* _Exercise description_: Using the listing below, work out how many lines contain the word "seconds", and respond with that number alone.

* _Material provided_:
[Start of Attachment]
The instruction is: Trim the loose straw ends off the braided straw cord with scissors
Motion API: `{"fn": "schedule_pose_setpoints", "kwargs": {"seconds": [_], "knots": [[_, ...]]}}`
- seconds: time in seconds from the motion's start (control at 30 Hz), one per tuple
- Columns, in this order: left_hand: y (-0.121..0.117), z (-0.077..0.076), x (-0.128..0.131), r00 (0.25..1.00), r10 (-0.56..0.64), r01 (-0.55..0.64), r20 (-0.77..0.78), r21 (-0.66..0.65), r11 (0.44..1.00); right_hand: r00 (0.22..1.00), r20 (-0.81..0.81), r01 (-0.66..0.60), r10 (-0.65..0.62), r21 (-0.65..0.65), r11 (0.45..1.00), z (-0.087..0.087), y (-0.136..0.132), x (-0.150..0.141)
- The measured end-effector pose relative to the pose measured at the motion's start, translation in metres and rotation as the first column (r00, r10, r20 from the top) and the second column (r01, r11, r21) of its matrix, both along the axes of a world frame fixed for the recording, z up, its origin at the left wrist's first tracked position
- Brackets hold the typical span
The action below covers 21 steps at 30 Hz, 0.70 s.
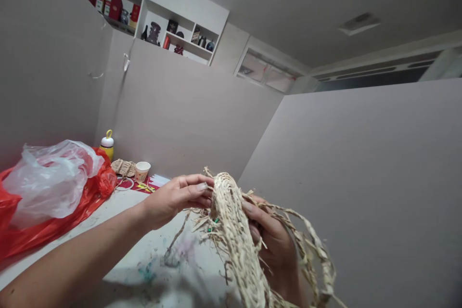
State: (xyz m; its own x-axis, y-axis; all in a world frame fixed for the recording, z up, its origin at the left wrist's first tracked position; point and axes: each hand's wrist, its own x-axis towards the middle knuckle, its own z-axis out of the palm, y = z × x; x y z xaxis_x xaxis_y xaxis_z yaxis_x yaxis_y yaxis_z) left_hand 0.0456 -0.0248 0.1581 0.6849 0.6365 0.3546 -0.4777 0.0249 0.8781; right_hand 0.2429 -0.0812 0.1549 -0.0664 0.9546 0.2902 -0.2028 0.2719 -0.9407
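Observation:
A long woven straw piece [236, 236] with a rounded end stands tilted in front of me, loose straw ends sticking out along its left side. My right hand [276, 238] is closed around its right edge, thumb on the woven face and the other fingers mostly hidden behind. A braided straw cord [321, 260] loops out past that hand to the right. At the upper left edge, my left hand [180, 197] has its fingers closed together against the rim; the fingertips are partly hidden by the straw.
On the stained white table [144, 245] lie a red plastic bag [97, 197] and a clear plastic bag [54, 178]. Behind are a yellow bottle [107, 144], a flat woven piece [123, 167] and a paper cup [142, 171]. Grey partitions [180, 115] enclose the table.

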Motion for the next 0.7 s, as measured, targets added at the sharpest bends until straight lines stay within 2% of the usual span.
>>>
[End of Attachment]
* _Task output_: 2